• **Task brief**
Only the pictures are to be omitted; everything else in the listing must be reproduced exactly.

• **Stored data**
· · · · · · ·

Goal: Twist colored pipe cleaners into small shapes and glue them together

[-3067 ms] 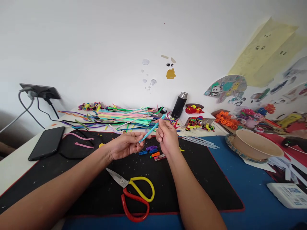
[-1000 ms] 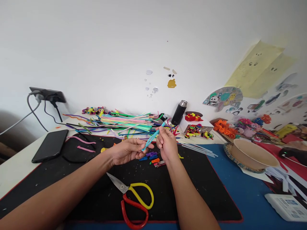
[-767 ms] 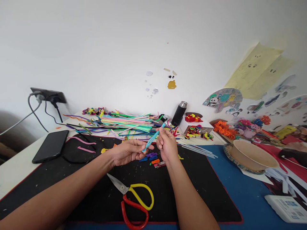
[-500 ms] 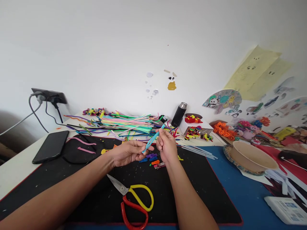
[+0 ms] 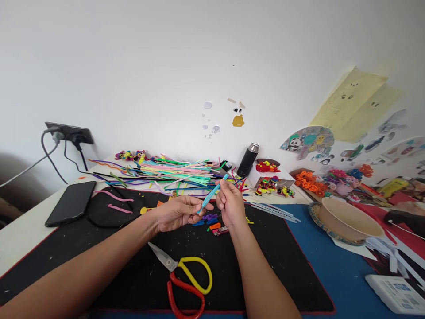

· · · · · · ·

• **Exercise response**
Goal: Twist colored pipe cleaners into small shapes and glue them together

[-3067 ms] 
[-1000 ms] 
[-767 ms] 
[-500 ms] 
[+0 ms] 

Nothing remains to be added to this answer.